I submit that this last driver
was so brazen at least in part because there really is no accountability in the
local mass transit system, which includes Metro Valley, the regional transit
authority and TransDev, a private subcontractor that operates the buses, which
are owned by the city of Phoenix. Both Metro Valley and TransDev have told me
that their policies allowing maskless riders and drivers invalidate the federal
law. By the way, a local police patrol employee informed me (when he was off duty) that bus drivers are not federal
employees to the federal law does not apply to them. “So you locals are ok with
the federal money you get from the feds for your mass transit, but that doesn’t
obligate you to follow their regulations,” I concluded. He gave a thumbs up.
Three weeks earlier, a patrol supervisor informed
me that the only “real law in Arizona is that which goes through the state
legislature.” There is virtually no
enforcement of masks on the light rail by security guards either. They
illegally impersonate police officers by wearing silver badges, yet have
admitted that Metro Valley won’t allow them to enforce the local ordinance in
2020 and the federal regulation in 2021. I think the guards are more interested
in intimidating passengers to feel the pleasure of being dominant (albeit
certainly not superior in any way) than in enforcing even federal law.
It is strange seeing three or
four guards on one half of a car yet not one of the Allied Security employees
are enforcing the federal law as it is even stated on on-board signs declaring,
“Per Federal Law, Masks Are Required.” Once when I heard a train’s operator
make an announcement at every stop, I pressed a red button at an intercom with
the driver. The drivers want passengers to report problems, so it was ironic
that a young black guard rushed to me (I had not seen him in the back) and demanded
to know what I had been talking about. I asked him twice to lift his mask from
his chin to cover his mouth and nose. He obviously felt entitled to break the
law even though signs on the doors and windows were obvious. Without even
waiting for me to answer his question, he became very hostile toward me and
declared that if he ever sees me use the intercom again, he would kick me off
the train. As I was leaving the train, I passed by the operator’s open window. “Of
course we want you to use the intercom to report things like you did—that many
passengers are ignoring my announcement!” I asked her to report the guard.
In short, the arrogance,
corruption, and incompetence at the state, city and mass transit levels at
least in Phoenix are such that someone who is not used to such a sordid,
ignorant, and hostile culture cannot but be astonished—jaws-dropped astonished.

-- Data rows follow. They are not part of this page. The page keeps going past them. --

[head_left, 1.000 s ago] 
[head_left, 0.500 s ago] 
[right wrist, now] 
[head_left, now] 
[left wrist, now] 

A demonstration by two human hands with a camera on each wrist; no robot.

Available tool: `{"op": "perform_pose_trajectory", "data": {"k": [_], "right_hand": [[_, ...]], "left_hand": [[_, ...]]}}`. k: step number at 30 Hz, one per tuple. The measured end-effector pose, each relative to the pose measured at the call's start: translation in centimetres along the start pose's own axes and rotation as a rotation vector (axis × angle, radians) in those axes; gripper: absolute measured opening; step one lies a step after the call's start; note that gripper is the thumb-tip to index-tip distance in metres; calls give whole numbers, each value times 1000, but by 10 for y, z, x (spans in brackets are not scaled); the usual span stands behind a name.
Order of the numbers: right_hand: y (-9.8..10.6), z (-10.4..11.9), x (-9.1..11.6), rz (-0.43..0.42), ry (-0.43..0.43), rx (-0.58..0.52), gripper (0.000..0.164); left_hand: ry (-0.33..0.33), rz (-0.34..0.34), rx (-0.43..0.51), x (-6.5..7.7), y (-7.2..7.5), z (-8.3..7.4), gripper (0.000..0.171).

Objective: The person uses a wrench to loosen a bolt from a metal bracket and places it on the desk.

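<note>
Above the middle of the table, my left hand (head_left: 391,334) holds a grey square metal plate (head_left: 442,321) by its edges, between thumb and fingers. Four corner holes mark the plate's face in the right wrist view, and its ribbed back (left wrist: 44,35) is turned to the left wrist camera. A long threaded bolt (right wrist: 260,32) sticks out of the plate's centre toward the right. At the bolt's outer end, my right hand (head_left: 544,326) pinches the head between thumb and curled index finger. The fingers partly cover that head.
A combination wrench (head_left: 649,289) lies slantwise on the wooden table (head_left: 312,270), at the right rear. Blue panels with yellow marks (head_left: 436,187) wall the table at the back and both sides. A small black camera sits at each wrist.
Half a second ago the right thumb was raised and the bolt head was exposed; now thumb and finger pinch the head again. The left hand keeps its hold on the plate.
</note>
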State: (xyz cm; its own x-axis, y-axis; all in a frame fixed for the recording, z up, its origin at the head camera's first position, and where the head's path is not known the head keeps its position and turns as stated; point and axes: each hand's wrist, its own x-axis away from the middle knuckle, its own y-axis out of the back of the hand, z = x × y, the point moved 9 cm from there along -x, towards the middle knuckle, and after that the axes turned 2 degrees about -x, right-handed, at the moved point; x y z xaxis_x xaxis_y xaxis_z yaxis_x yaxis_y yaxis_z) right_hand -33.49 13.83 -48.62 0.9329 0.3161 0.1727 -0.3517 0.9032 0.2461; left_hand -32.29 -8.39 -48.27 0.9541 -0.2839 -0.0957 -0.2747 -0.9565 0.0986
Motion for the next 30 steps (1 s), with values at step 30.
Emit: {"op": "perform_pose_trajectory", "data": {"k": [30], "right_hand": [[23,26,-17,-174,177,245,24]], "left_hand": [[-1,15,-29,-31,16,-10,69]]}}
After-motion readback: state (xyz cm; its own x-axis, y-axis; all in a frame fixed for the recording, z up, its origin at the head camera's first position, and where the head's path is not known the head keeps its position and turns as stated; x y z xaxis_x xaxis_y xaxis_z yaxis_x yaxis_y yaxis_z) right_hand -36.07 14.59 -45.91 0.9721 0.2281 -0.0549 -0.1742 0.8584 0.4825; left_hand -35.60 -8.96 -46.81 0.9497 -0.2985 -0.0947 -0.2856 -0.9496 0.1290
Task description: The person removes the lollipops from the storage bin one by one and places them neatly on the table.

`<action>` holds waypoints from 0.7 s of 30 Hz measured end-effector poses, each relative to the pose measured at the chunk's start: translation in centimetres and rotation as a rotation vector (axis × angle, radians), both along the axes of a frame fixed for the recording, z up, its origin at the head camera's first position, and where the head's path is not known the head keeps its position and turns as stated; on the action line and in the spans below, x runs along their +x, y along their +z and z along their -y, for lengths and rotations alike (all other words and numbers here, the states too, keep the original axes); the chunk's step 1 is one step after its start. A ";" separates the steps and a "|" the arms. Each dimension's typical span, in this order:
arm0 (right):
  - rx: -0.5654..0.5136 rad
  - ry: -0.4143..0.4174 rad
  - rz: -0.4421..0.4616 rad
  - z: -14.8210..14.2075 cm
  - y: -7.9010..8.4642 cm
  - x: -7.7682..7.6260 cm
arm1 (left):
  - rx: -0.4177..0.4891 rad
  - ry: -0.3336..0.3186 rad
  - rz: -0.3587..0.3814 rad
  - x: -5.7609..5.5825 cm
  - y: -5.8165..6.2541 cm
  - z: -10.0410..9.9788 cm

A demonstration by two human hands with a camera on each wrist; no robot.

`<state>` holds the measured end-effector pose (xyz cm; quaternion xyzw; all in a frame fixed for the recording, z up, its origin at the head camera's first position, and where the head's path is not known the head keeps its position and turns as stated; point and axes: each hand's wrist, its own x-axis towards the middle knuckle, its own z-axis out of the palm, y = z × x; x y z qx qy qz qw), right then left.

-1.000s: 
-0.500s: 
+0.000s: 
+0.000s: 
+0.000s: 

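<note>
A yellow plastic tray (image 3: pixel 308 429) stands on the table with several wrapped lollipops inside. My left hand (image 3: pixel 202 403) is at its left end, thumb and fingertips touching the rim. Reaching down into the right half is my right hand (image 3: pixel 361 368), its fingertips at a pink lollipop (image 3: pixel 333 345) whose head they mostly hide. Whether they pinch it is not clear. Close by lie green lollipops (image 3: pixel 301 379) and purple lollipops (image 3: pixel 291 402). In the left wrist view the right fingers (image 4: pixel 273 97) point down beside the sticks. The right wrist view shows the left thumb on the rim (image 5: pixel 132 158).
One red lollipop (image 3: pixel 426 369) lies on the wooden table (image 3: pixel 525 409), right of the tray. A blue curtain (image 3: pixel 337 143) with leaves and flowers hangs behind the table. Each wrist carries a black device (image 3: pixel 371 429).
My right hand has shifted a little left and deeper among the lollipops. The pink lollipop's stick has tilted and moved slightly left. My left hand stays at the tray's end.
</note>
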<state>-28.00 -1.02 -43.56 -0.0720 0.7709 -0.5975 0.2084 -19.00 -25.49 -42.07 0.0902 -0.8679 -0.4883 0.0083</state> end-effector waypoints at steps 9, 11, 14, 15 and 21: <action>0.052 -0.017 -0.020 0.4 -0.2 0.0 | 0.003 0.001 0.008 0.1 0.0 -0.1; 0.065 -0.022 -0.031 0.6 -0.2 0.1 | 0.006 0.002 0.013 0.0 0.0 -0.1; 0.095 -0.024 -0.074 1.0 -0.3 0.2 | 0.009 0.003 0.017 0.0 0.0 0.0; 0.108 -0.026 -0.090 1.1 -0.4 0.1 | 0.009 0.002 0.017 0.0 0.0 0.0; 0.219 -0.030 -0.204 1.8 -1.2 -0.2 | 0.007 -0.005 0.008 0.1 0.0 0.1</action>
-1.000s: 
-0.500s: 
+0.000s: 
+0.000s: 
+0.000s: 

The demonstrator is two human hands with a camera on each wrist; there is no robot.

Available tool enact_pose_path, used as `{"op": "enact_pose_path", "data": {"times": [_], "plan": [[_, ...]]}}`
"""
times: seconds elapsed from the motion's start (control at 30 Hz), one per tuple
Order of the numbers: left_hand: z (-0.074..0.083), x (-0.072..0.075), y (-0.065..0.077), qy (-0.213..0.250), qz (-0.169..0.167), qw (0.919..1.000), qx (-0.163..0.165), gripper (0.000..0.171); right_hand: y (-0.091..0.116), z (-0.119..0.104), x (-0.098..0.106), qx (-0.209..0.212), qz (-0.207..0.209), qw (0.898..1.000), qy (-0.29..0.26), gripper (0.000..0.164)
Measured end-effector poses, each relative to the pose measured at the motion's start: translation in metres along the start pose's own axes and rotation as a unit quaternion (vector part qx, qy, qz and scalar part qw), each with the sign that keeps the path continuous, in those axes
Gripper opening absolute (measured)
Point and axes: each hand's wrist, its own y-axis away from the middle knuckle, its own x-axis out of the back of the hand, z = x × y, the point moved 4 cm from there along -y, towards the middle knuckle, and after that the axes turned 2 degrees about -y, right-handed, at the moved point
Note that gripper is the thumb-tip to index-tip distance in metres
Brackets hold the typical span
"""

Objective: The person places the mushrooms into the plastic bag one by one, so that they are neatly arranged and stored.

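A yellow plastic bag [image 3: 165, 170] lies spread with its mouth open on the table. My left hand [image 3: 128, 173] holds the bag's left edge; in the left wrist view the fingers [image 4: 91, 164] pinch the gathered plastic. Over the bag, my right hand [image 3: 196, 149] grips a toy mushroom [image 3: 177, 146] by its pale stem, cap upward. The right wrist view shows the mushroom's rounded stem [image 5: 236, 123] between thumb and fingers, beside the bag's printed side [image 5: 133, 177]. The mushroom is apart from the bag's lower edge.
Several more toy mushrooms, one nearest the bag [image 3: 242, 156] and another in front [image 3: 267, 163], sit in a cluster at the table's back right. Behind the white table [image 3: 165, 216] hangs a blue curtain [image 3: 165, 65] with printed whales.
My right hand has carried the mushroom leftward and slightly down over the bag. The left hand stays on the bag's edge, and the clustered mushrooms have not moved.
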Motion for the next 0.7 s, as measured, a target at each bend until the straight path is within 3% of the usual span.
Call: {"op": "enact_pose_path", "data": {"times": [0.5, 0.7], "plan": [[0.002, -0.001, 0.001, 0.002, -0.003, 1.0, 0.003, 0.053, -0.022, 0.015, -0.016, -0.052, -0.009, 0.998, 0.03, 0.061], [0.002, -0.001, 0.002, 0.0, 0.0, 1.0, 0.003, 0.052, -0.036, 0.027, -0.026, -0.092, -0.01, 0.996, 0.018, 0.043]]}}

Not only does the bus company ignore reports of illegal behavior; the company
claims that its policy, which contradicts federal law, is the only thing that
the company acknowledges as valid. How could anyone at a company believe that a
company policy nullifies a federal law? How could a police chief tell her
police force not to enforce a federal law, when according to the U.S.
Department of Justice, the F.B.I. routinely relies on local law enforcement to
play a role in enforcing federal law. Yet in Phoenix, Arizona, a police supervisor
specializing on transit refused to acknowledge that state officials ever enforce federal law. “They want
their laws enforced? They will have to send feds to enforce them.”